A Thousand Origami Cranes

I have in my possession 366 squares of coloured paper (A friend reminded me that it's a leap year). Each square is exactly the same size – 15 cms by 15 cms – and they all fit into a plastic holder. Yes, it’s a calendar. By the end of the year, assuming I will not miss a few weeks and toss the paper into the recycling bin, I will have 365 paper sculptures!

Three of my squares have embraced their destiny with an assortment of folds and creases. The motor sail, which will never take to the high seas, is on the desk just beside me. The nightingale, which will never sing a tune, is next to it. Today’s creation, a ladybug (that’s a lady bird to residents in the UK) is downstairs. She is unlikely to fly away home.

Three days in July are ear marked for frogs according to the index. For Christmas Day next year I have a Santa finger puppet to look forward to!

We are talking origami – the traditional Japanese art of paper folding.

I seem to remember that one Chinese New Year celebration many years ago fell on the day our Church house-group met. Ever looking for ways to build relationships, in among the Chinese takeaway, I issued everyone with a square of coloured paper and led them through the mechanics of making an origami crane. (According to my calendar index the crane is scheduled for a day in August.) I had been practising for days and it was no problem to me to fold, crease and twist the paper as instructed but it proved a little more difficult to those trying to keep up with me. I think there was only one person with the determination to produce her own crane. The other cranes remained in various states of incompleteness.

According to one article on the web “The crane is auspicious in Japanese culture. Japan has launched a satellite named tsuru . Legend says that anyone who folds one thousand paper cranes will have their heart's desire come true.”

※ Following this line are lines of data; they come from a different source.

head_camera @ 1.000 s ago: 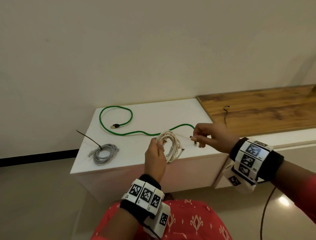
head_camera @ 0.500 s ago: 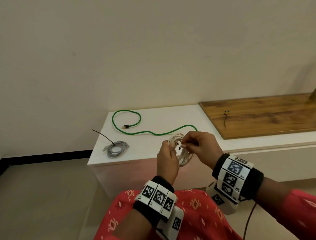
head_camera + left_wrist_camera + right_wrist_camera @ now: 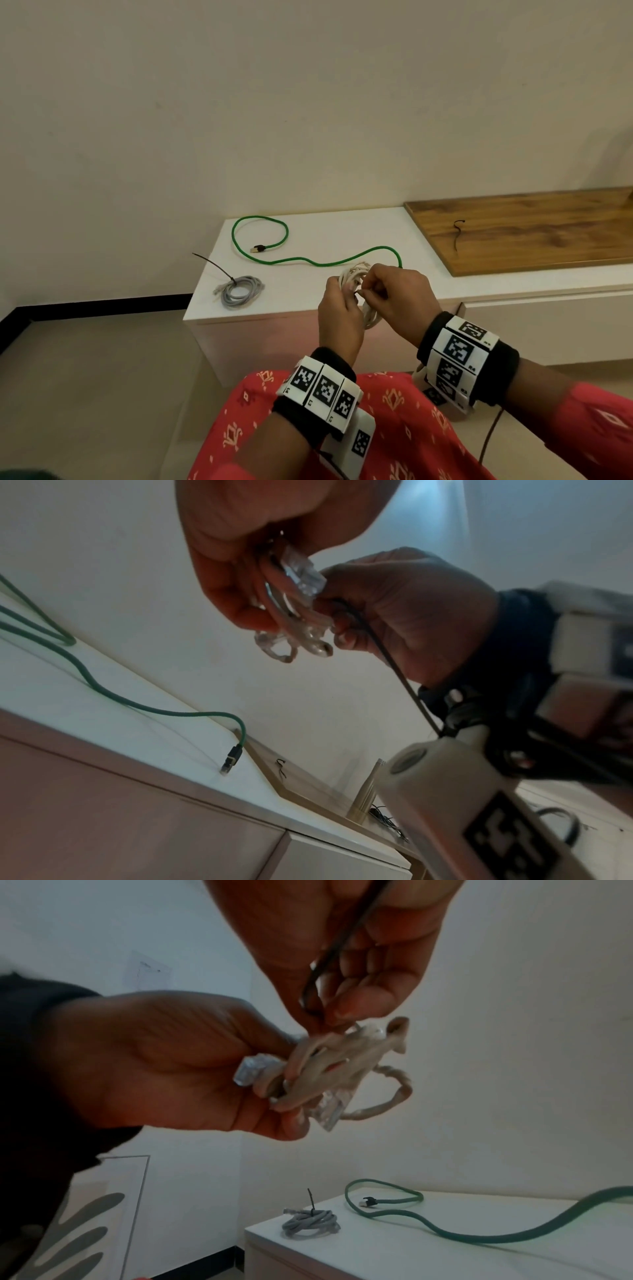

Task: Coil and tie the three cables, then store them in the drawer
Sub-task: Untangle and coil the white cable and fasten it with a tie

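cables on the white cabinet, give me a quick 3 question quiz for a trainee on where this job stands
1. True or false: the grey cable is already coiled and tied.
2. Which cable lies uncoiled on the cabinet? A) white B) green C) grey
3. What thin black item does the right hand pinch against the white coil?

Key
1. True: it lies coiled with a black tie around it.
2. B: the green cable snakes loose across the top.
3. A black tie, while the left hand grips the coil.
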The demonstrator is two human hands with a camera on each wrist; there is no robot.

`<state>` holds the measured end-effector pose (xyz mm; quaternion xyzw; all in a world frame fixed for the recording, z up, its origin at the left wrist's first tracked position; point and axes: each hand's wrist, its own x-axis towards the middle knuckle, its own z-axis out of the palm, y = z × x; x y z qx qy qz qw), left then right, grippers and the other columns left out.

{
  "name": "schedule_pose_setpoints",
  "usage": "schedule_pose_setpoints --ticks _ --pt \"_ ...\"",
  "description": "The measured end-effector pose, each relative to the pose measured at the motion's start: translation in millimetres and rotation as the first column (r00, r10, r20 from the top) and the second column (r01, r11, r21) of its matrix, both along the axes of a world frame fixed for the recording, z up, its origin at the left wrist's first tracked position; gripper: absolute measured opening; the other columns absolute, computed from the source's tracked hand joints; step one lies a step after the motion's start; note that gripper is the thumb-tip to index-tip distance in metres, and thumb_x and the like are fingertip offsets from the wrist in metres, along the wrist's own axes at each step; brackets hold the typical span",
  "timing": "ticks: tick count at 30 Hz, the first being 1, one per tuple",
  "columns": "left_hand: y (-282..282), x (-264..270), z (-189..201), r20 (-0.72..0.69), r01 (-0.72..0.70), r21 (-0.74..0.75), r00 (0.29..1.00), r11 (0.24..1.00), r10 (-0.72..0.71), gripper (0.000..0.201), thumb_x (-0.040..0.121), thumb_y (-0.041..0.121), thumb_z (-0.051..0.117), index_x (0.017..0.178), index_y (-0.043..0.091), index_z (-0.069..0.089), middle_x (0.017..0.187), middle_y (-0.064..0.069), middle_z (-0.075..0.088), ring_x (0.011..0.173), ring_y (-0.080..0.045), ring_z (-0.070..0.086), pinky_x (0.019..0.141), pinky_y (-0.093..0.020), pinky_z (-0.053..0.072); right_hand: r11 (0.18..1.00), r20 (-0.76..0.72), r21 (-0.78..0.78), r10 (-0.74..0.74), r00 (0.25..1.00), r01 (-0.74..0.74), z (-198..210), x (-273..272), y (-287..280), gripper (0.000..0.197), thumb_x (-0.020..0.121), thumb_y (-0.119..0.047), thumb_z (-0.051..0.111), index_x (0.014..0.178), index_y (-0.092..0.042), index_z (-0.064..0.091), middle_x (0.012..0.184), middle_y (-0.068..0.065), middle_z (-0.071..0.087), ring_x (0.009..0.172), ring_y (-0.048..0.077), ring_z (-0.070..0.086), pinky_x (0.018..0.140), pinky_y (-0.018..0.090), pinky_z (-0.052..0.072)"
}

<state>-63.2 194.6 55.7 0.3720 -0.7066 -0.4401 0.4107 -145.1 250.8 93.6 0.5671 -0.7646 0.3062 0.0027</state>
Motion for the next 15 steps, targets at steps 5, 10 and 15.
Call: schedule_pose_setpoints --ticks 5,10,15 --pt "-8 4 4 0.037 -0.069 0.028 0.997 0.997 0.068 0.011 0.096 0.01 0.036 0.086 0.009 0.041 0.082 -0.008 0.052 0.075 -0.02 0.045 0.057 -0.025 0.026 0.994 0.125 0.078 0.069 0.99 -0.079 0 5 -2 0.018 0.082 -0.014 0.064 0.098 -0.009 0.066 0.089 0.006 0.073 0.078 0.018 0.063 0.074 0.026 0.045" --pt "-16 9 1 0.067 -0.109 -0.001 0.992 0.994 0.109 0.01 0.094 0.006 0.037 0.092 0.003 0.047 0.095 -0.022 0.06 0.078 -0.025 0.047 0.065 -0.026 0.03 0.99 0.38 0.11 0.041 0.924 -0.089 0 8 -3 0.018 0.08 -0.002 0.063 0.096 -0.008 0.064 0.075 0.006 0.07 0.065 0.026 0.068 0.066 0.034 0.058" --pt "-15 10 -1 0.089 -0.11 -0.074 0.989 0.991 0.116 0.015 0.094 0.008 0.038 0.099 -0.001 0.048 0.093 -0.018 0.058 0.079 -0.025 0.047 0.066 -0.028 0.03 0.994 0.373 0.105 -0.026 0.927 -0.014 -4 9 -2 0.011 0.081 -0.003 0.056 0.075 -0.012 0.06 0.057 -0.002 0.059 0.05 0.015 0.062 0.06 0.032 0.056"
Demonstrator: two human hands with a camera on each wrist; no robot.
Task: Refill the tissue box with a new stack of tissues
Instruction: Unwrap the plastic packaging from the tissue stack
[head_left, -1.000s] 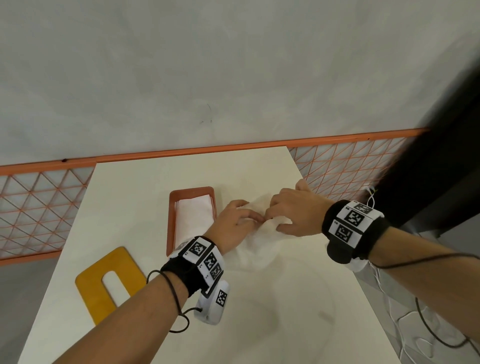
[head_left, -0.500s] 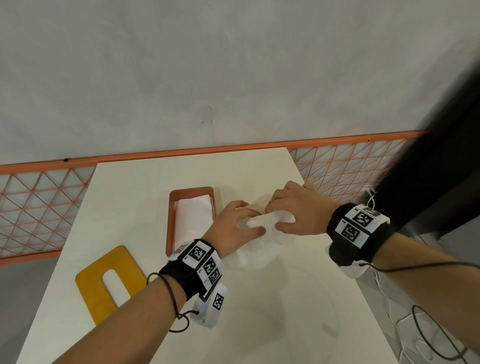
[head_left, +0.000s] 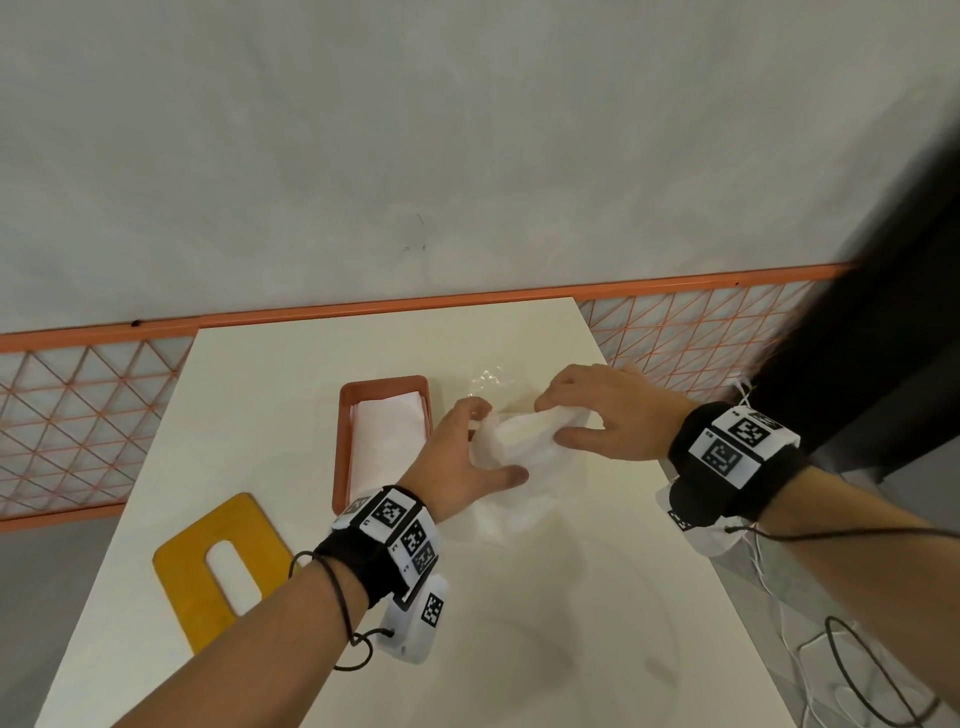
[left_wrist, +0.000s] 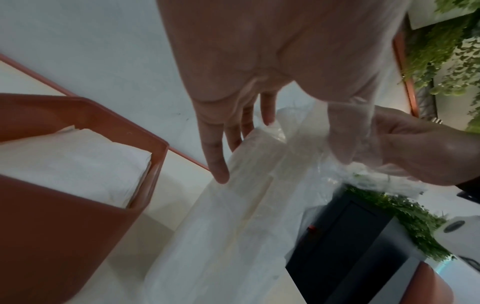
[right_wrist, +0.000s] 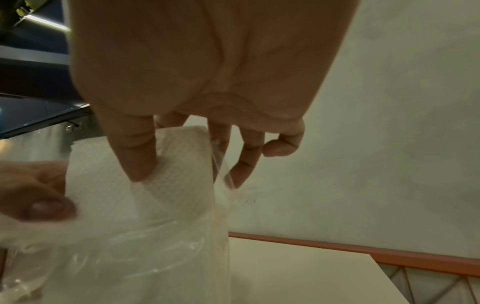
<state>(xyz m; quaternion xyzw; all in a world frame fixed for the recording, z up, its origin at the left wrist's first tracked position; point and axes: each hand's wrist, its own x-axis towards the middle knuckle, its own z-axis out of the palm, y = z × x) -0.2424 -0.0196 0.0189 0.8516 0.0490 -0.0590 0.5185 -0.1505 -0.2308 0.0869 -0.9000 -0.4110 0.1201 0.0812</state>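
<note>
Your left hand (head_left: 462, 457) and right hand (head_left: 608, 413) are both pinching the plastic-wrapped tissue stack (head_left: 519, 452) with curled fingers (right_wrist: 137, 156), just right of the orange tissue box (head_left: 343, 447) on the worktop (head_left: 545, 623).

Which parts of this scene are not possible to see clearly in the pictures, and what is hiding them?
- Head view: the near end of the orange tissue box is covered by the left hand and its wristband.
- Head view: how much of the new tissue stack has left its clear plastic wrapper; both hands cover it.
- Right wrist view: the right hand hides the stack's far end.
- Left wrist view: the box's depth, cut off by the edge.
</note>
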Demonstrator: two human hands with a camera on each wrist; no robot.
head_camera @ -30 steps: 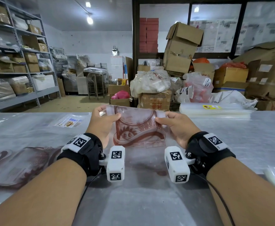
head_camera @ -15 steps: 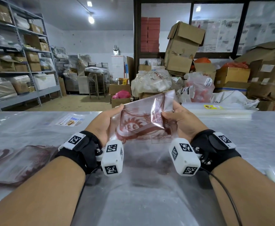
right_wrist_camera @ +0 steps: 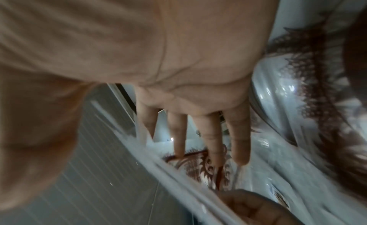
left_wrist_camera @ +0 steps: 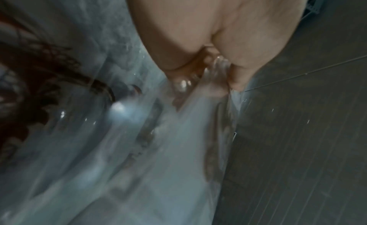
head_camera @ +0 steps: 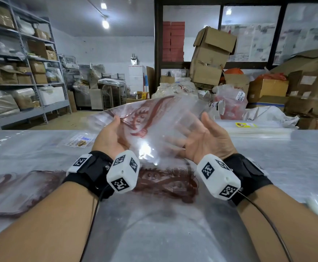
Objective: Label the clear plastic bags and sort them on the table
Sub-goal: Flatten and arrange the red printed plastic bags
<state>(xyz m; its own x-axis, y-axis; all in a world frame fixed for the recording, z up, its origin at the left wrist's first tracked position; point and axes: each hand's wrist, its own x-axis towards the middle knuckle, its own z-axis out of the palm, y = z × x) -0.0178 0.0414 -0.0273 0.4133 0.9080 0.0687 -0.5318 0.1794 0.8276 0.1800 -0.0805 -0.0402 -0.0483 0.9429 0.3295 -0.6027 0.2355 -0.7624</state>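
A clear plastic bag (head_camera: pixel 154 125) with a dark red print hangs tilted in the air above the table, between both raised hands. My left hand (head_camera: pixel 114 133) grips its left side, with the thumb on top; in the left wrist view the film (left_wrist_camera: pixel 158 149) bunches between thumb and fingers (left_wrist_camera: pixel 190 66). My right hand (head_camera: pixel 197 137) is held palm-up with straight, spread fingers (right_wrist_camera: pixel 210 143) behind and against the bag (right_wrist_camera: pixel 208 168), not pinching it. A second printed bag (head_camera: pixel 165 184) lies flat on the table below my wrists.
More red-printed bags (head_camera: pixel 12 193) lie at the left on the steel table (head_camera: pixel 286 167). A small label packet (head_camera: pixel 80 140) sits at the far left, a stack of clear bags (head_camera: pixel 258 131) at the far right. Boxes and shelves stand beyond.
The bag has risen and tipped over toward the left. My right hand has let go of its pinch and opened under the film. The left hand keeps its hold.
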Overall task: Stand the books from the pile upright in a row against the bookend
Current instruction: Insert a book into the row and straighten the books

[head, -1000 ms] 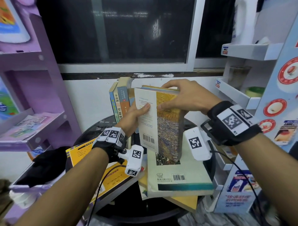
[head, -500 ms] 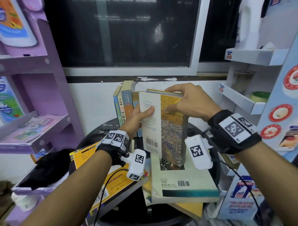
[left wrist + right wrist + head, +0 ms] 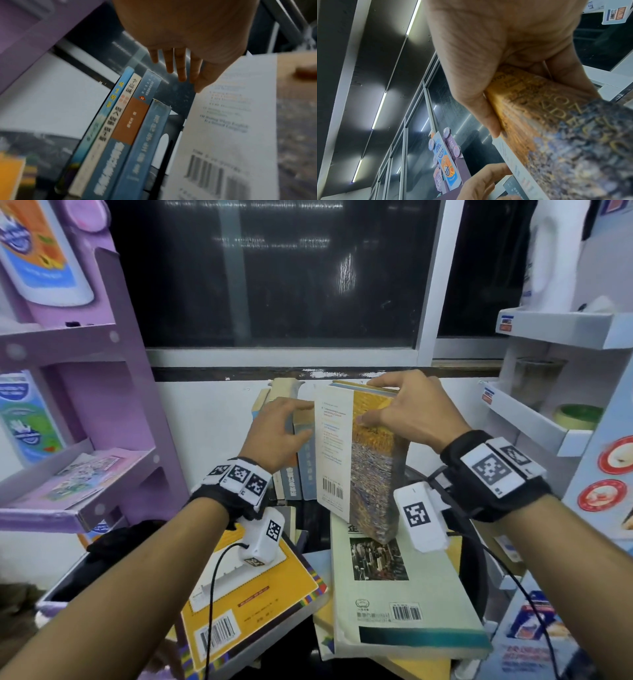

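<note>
Right hand (image 3: 409, 409) grips upright book (image 3: 363, 460) beside row (image 3: 291, 453), left hand (image 3: 274, 433) relaxed by it; four books stood, several left in pile (image 3: 394, 594).

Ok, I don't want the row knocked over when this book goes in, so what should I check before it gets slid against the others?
1. Right hand grips the painted-cover book at its top: ok.
2. Book upright: not ok, it tilts a little, its lower corner over the pale green book on the pile.
3. Left hand steadying the standing books: cannot tell, its fingers are straight at their tops, contact unclear.
4. Standing books upright: not ok, they lean.
5. Bookend in place beside the row: ok.
6. Free gap between row and held book: ok.
</note>
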`<move>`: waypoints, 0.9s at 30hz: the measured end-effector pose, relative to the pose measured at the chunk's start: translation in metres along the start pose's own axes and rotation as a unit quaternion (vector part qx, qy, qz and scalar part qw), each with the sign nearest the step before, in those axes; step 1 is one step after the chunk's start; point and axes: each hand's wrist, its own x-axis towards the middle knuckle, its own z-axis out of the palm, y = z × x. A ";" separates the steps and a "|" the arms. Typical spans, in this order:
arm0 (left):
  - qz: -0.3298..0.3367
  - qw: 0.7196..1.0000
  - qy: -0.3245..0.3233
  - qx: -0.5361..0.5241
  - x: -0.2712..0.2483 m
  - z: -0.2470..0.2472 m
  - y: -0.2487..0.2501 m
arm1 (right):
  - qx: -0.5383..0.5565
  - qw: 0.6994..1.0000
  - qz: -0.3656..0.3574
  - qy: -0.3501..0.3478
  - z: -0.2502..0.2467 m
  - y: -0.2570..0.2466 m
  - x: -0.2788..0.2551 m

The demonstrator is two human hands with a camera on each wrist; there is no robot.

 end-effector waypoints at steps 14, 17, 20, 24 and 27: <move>0.116 0.918 -0.161 0.343 0.039 0.016 -0.029 | 0.003 1.000 0.014 0.012 0.012 0.003 0.033; 0.132 0.912 -0.173 0.347 0.043 0.022 -0.035 | -0.007 1.000 0.015 0.012 0.014 0.005 0.040; 0.157 0.908 -0.170 0.349 0.044 0.027 -0.041 | -0.015 1.000 0.017 0.014 0.016 0.008 0.047; 0.172 0.911 -0.151 0.342 0.047 0.026 -0.052 | -0.006 1.000 0.025 0.008 0.020 0.011 0.053; 0.180 0.919 -0.124 0.329 0.048 0.023 -0.057 | 0.001 0.999 0.031 0.009 0.022 0.016 0.057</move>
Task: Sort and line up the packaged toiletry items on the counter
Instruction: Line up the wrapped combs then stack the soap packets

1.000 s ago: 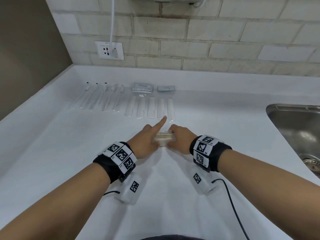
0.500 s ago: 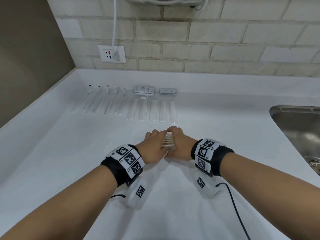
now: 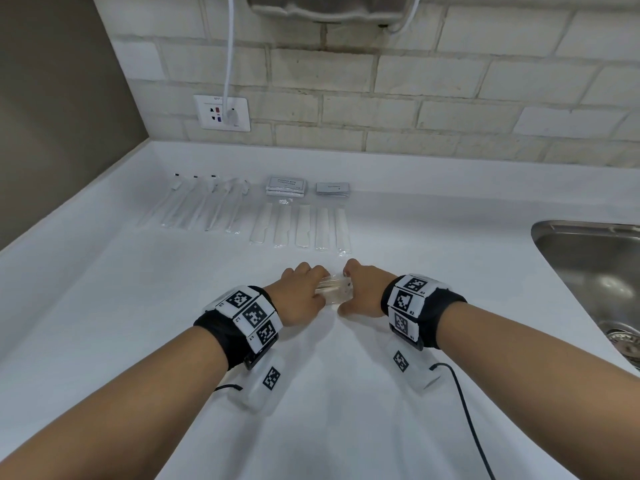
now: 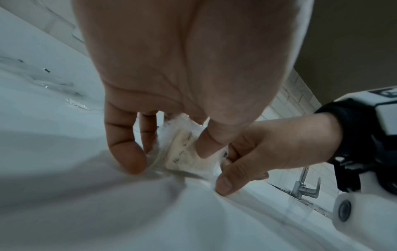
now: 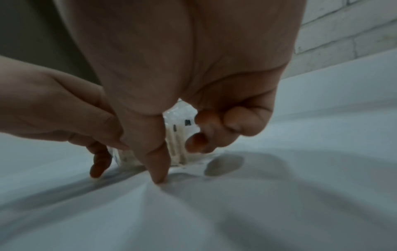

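Fingers lowered, packets point(image 3: 334, 292) between hands

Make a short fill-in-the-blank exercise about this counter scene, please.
1. Both hands hold one small clear ____ between them.
2. The sink lies on the person's ____ side.
3. The left hand and the right hand work above a ____ counter.
4. A white cable plugs into the ____ on the wall.

Missing words: packet; right; white; socket

The white counter point(image 3: 415, 237) carries rows of clear-wrapped sticks point(image 3: 207, 206), flat strips point(image 3: 301, 226) and sachets point(image 3: 285, 186).
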Action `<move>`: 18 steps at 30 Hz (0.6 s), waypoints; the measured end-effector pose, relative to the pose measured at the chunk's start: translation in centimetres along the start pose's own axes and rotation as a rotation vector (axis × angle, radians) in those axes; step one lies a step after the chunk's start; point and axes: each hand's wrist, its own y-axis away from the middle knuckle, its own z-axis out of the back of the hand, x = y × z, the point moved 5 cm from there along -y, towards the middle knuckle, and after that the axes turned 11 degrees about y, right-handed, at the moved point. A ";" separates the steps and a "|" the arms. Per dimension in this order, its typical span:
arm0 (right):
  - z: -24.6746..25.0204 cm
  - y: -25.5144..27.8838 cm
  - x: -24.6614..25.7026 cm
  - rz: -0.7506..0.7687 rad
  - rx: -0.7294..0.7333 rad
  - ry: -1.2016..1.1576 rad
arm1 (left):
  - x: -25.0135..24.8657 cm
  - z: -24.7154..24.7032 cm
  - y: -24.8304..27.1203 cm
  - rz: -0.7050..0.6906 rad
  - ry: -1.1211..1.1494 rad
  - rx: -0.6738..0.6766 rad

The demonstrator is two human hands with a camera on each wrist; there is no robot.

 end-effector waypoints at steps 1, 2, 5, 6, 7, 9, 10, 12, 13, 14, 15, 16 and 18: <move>-0.1 -0.2 0.2 -0.001 0.015 -0.027 | -0.1 0.0 -0.1 0.007 0.005 -0.003; -0.2 -0.4 0.4 -0.003 0.025 -0.049 | -0.2 0.1 -0.2 0.013 0.011 -0.009; -0.2 -0.6 0.8 0.025 0.040 -0.069 | -0.4 0.1 -0.3 0.020 0.019 -0.023; -0.2 -0.7 1.0 0.044 0.040 -0.074 | -0.4 0.2 -0.3 0.019 0.018 -0.024; -0.2 -0.6 1.0 0.060 0.038 -0.085 | -0.4 0.2 -0.3 0.018 0.014 -0.020; -0.1 -0.6 0.8 0.080 0.031 -0.108 | -0.4 0.2 -0.4 0.014 0.005 -0.008; -0.1 -0.5 0.8 0.086 0.025 -0.115 | -0.5 0.1 -0.4 0.011 0.003 -0.005; 0.0 -0.4 0.8 0.096 0.009 -0.119 | -0.5 0.1 -0.5 0.005 -0.005 -0.005; 0.1 -0.3 0.9 0.099 0.004 -0.108 | -0.6 0.0 -0.5 0.005 -0.010 -0.005; 0.2 -0.3 1.1 0.100 0.000 -0.083 | -0.6 0.0 -0.6 0.004 -0.014 -0.007; 0.2 -0.2 1.2 0.104 0.001 -0.047 | -0.6 0.0 -0.6 0.005 -0.013 -0.006; 0.3 -0.2 1.4 0.109 0.006 -0.010 | -0.6 0.0 -0.7 0.006 -0.009 -0.005; 0.5 -0.2 1.6 0.121 0.019 0.039 | -0.5 0.1 -0.7 0.003 0.011 -0.007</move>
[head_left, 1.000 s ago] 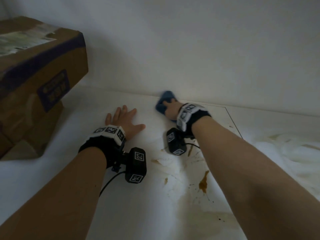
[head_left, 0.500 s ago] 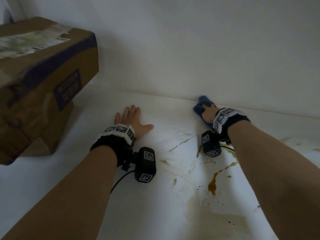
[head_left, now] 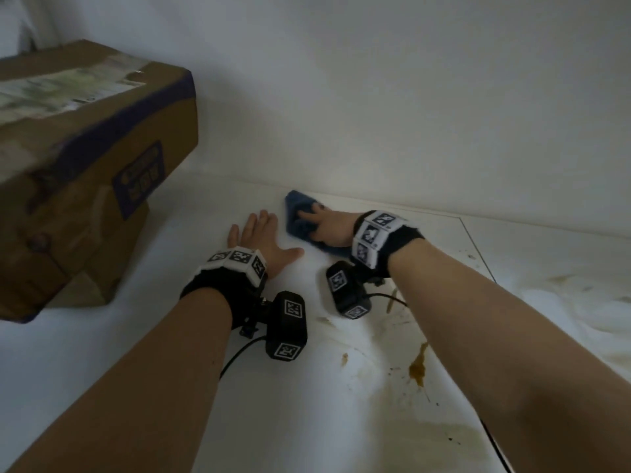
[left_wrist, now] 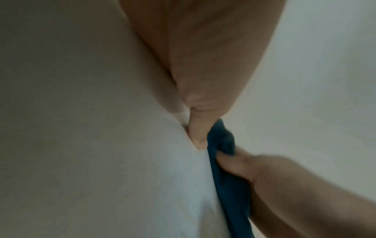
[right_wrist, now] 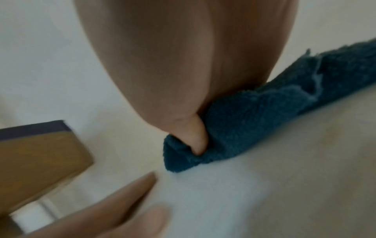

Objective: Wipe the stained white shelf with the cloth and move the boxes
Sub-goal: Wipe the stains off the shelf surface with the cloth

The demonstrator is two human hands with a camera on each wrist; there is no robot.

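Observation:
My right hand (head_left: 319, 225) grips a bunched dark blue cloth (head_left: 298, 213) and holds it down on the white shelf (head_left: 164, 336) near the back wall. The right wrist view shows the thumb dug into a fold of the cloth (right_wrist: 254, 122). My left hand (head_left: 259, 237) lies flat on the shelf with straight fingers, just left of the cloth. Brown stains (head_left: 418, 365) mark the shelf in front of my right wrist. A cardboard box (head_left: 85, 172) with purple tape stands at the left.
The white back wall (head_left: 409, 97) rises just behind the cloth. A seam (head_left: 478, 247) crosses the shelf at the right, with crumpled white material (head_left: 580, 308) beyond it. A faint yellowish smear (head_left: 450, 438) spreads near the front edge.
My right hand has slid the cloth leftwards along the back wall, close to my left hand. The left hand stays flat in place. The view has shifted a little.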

The article goes on to tell the legend of a young Japanese girl named Sadako Sasaki. While she was just an infant she was exposed to radiation during the bombing of Hiroshima and became very sick. By the time she was twelve in 1955, she was dying of leukemia. She heard about the legend and decided to fold one thousand origami cranes so that she could live. However, she realised that the other children in her ward were also dying and she couldn’t fold cranes for them too. She wished instead for world peace and an end to suffering. According to some versions of the story Sadako folded 644 cranes before she died. Her friends at school completed the task in honor of her. She was buried with a wreath of 1,000 cranes to honor her dream.

I have no intention of folding a thousand cranes in hope that I will be granted my heart’s desire. There is a better way – a way that is guaranteed to work.

“Delight yourself in the LORD and he will give you the desires of your heart” (Psalm 37:4)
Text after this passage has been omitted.